Are any of those semi-auto?
and, are you demonstrating your virtue for all to see?
.
The 45 I can just pull pull pull pull the trigger until it's empty. That's the closest thing I have to a semi auto. The rest are hunting guns. Oh and the 22 is a deringer revolver.
Thanks for the confession that you've never even seen a gun before.
Why do you say that? I just listed the 6 guns I own.
And I've been to a shooting range and got to shoot all kinds of WMD's.
I don't give a shit what guns you own just like you shouldn't give a shit what guns I own
I said I want you to be able to keep your guns. Just don't make those kinds of guns moving forward. We as a society get to decide what guns are legal and which should not be legal.
Machine guns and fifty caliber rifles are highly destructive weapons appropriate only for military use. Machine guns have been comprehensively regulated at the federal level since the 1930s, and the manufacture or importation of new machine guns for sale to civilians has been banned since 1986. On the other hand, federal law treats fifty caliber rifles no differently from other long guns, as do all but three states and the District of Columbia.
To circumvent the significant restrictions on machine guns, the gun industry has marketed devices that can be attached to semi-automatic firearms and accelerate the weapon’s rate of fire to rates approaching automatic machine gun fire.
These devices, including bump-fire (or bump stock) and trigger crank devices, were designed to skirt the limits of federal lawbecause historically they were not considered machine guns under federal law.
Bump-fire devices replace a semi-automatic rifle’s standard shoulder stock and allow the weapon to smoothly slide (or “bump”) back and forth very rapidly between the shooter’s shoulder and trigger finger. By harnessing the weapon’s recoil or kickback, the bump stock causes the trigger to be engaged many times faster than a human could otherwise fire. In October 2017, a gunman in Las Vegas used multiple bump fire devices to convert semi-automatic rifles into weapons that fired nine shots per second. He used those weapons to carry out the deadliest mass shooting attack in modern American history. In response to this shooting, effective March 26, 2019, the
ATF amended its regulations and now classifies bump stocks as machine guns, effectively banning them.
Class III NFA Weapons / Title 2 firearms are not as commonly known nor as straight forward as the Title 1 firearms.

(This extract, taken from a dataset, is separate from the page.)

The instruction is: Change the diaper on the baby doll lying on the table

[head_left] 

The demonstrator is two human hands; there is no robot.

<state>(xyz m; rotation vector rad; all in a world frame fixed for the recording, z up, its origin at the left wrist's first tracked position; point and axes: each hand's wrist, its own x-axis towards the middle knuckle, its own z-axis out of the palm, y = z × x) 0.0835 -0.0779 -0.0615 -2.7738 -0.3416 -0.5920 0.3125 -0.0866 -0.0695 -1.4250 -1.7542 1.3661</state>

All class III / title 2 weapons fall into 1 of 6 different categories.
1) Machineguns,
2) Short Barreled Rifles (SBRs),
3) Short Barreled Shotguns (SBSs),
4) Suppressors,
5) Any Other Weapon (AOWs) and
6) Destructive Devices.
Do you have a problem with this? I see you guys didn't revolt or start a civil war when these weapons were essentially banned. Or we stopped making them.
We just need to go a little further. There are some guns out there that shouldn't be sold to the masses. Too many crazies out there. Not worth it for the small chance one day our government is going to become so corrupt we need to take up arms against them. And if that happens, some rabble rouser who owns a gun company will just start mass producing them for the militia.